*TASK TO COMPLETE*
Find the string "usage" in the listing below and return each line it appears in.

________________________________________

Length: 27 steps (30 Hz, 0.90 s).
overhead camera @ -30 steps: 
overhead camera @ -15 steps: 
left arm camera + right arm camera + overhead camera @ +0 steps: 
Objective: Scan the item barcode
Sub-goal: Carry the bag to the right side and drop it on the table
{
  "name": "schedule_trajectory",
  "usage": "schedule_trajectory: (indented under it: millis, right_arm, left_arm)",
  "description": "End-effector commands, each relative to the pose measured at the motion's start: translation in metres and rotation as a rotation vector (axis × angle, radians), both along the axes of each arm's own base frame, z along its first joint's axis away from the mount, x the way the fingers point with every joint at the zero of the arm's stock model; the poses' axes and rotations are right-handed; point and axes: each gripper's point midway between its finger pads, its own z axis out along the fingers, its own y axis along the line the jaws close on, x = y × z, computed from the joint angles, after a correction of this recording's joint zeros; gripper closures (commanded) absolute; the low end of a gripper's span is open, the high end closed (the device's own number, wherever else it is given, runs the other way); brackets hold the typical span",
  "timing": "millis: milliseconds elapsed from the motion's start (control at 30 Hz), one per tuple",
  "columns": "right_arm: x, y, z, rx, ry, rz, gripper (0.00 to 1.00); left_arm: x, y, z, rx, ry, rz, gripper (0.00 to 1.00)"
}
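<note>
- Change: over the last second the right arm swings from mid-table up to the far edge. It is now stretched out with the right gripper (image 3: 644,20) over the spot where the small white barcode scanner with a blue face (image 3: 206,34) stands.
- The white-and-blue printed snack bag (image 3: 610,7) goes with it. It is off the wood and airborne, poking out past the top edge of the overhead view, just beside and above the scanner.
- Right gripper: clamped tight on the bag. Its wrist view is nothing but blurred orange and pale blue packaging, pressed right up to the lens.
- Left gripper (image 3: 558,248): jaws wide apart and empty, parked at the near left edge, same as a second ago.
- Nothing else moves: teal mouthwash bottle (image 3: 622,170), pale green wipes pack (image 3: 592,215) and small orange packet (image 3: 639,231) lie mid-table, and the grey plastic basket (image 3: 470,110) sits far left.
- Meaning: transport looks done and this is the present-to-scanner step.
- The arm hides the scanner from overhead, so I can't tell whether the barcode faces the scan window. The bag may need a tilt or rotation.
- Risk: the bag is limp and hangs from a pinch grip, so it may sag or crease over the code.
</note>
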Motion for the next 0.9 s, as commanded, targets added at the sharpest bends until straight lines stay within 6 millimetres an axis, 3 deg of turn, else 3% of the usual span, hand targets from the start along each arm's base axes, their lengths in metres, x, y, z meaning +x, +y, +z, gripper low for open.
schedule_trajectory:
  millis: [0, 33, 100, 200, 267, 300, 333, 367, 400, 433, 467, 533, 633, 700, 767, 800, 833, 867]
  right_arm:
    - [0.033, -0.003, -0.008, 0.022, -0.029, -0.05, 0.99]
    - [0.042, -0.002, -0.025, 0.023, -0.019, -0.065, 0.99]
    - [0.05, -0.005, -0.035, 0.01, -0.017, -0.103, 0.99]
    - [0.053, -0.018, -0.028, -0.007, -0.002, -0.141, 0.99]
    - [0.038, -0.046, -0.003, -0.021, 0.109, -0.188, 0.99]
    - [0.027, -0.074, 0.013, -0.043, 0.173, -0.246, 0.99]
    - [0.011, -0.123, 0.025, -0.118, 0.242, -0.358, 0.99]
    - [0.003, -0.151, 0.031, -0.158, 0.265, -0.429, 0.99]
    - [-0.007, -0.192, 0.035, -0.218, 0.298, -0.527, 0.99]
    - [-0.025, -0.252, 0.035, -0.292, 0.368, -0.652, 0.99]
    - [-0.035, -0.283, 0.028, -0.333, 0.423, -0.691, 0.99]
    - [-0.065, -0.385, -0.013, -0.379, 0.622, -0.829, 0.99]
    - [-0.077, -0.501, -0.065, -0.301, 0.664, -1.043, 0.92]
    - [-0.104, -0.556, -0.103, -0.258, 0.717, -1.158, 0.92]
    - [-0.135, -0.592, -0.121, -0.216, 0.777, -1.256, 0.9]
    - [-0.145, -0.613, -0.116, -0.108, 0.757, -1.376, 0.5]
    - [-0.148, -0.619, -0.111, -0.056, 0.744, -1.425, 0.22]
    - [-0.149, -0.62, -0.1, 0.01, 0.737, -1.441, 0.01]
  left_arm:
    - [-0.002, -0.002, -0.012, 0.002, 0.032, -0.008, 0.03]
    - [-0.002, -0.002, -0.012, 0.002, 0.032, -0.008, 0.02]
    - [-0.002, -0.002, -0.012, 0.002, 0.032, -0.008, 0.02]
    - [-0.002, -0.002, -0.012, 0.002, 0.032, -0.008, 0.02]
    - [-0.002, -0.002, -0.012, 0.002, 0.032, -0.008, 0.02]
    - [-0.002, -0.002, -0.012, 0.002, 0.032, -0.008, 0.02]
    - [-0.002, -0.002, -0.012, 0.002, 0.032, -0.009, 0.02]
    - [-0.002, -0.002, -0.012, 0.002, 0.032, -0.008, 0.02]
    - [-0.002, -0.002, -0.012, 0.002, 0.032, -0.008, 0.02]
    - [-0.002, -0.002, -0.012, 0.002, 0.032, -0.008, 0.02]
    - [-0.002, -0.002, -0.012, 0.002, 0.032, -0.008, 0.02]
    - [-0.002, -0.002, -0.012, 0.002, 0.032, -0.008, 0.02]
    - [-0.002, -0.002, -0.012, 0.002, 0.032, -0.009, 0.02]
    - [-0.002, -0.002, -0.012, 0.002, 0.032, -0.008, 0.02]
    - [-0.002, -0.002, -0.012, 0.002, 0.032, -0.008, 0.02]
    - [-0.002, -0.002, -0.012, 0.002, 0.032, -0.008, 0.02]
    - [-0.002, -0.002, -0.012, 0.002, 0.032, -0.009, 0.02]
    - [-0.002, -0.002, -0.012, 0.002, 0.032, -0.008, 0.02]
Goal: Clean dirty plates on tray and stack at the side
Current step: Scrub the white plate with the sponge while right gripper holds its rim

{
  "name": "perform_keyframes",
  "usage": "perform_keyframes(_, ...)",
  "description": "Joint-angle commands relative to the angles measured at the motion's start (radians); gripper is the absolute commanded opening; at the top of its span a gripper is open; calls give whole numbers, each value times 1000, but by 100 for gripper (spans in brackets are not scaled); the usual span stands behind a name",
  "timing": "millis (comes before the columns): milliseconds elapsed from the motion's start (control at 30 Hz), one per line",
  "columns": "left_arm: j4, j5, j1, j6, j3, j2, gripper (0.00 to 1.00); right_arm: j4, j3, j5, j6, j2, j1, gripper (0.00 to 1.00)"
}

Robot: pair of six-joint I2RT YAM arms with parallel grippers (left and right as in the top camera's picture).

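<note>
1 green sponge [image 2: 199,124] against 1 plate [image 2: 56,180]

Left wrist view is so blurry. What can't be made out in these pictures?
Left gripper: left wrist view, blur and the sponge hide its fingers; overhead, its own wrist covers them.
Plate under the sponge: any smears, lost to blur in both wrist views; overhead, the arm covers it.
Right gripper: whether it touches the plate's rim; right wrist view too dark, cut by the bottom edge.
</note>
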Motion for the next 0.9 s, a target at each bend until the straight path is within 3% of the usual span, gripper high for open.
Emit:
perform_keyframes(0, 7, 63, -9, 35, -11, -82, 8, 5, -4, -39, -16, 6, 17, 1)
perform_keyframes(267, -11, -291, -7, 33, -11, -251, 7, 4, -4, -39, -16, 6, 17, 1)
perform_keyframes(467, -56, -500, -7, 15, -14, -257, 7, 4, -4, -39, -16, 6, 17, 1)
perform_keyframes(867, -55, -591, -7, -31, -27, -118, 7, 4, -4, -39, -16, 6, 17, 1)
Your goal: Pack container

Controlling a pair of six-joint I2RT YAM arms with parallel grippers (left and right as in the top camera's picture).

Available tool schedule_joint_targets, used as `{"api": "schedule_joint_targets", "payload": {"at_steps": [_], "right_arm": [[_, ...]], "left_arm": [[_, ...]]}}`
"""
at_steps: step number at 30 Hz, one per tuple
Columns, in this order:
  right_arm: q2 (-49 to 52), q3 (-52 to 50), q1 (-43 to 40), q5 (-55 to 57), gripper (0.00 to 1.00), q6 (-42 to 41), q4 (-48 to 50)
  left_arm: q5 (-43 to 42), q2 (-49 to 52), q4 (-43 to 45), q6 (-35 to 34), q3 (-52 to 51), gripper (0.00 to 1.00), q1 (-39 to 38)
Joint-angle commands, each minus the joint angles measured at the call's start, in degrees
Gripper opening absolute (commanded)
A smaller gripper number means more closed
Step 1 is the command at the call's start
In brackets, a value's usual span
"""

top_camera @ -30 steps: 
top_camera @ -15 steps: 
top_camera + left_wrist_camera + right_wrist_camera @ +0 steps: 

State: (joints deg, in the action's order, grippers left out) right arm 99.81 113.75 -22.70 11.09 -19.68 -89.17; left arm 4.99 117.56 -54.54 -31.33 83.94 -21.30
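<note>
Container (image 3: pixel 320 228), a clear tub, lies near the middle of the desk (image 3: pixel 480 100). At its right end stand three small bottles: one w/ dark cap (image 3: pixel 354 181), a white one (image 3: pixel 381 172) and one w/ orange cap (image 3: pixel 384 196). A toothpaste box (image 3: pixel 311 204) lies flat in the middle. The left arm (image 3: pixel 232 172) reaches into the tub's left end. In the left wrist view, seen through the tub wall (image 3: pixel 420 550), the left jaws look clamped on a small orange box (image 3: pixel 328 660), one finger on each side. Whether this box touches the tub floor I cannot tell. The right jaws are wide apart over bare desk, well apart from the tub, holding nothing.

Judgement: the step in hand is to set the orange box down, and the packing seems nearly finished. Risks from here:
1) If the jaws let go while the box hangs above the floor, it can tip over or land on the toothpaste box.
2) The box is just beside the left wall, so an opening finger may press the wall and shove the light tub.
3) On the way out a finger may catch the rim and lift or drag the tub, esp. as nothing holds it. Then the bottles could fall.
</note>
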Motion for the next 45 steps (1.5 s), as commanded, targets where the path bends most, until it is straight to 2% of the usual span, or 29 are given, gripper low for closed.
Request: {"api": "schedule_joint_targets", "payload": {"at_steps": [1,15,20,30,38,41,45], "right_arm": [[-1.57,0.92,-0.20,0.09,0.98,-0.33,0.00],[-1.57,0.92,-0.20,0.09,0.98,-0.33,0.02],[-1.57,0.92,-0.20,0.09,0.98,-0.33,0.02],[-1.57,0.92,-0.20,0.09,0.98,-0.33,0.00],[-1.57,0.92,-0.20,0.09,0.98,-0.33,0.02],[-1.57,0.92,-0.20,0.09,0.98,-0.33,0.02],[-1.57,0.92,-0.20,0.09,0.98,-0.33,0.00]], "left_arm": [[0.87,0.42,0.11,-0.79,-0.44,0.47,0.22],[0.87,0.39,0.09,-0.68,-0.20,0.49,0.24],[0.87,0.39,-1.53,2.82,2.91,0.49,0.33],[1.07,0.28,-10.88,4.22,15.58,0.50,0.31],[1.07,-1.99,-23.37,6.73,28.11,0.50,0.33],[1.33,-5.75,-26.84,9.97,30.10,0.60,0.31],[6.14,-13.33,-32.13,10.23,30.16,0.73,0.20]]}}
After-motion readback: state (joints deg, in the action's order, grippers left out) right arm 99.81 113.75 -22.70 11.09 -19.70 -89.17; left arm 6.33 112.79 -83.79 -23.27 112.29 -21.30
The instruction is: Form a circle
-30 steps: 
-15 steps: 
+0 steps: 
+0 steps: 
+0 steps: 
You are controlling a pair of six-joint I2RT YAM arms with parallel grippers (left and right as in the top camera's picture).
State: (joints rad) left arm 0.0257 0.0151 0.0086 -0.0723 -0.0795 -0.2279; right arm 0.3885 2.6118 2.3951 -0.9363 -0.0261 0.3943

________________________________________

*RESULT*
  "usage": "schedule_trajectory: (indented under it: millis, right_arm, left_arm)",
  "usage": "perform_keyframes(_, ...)",

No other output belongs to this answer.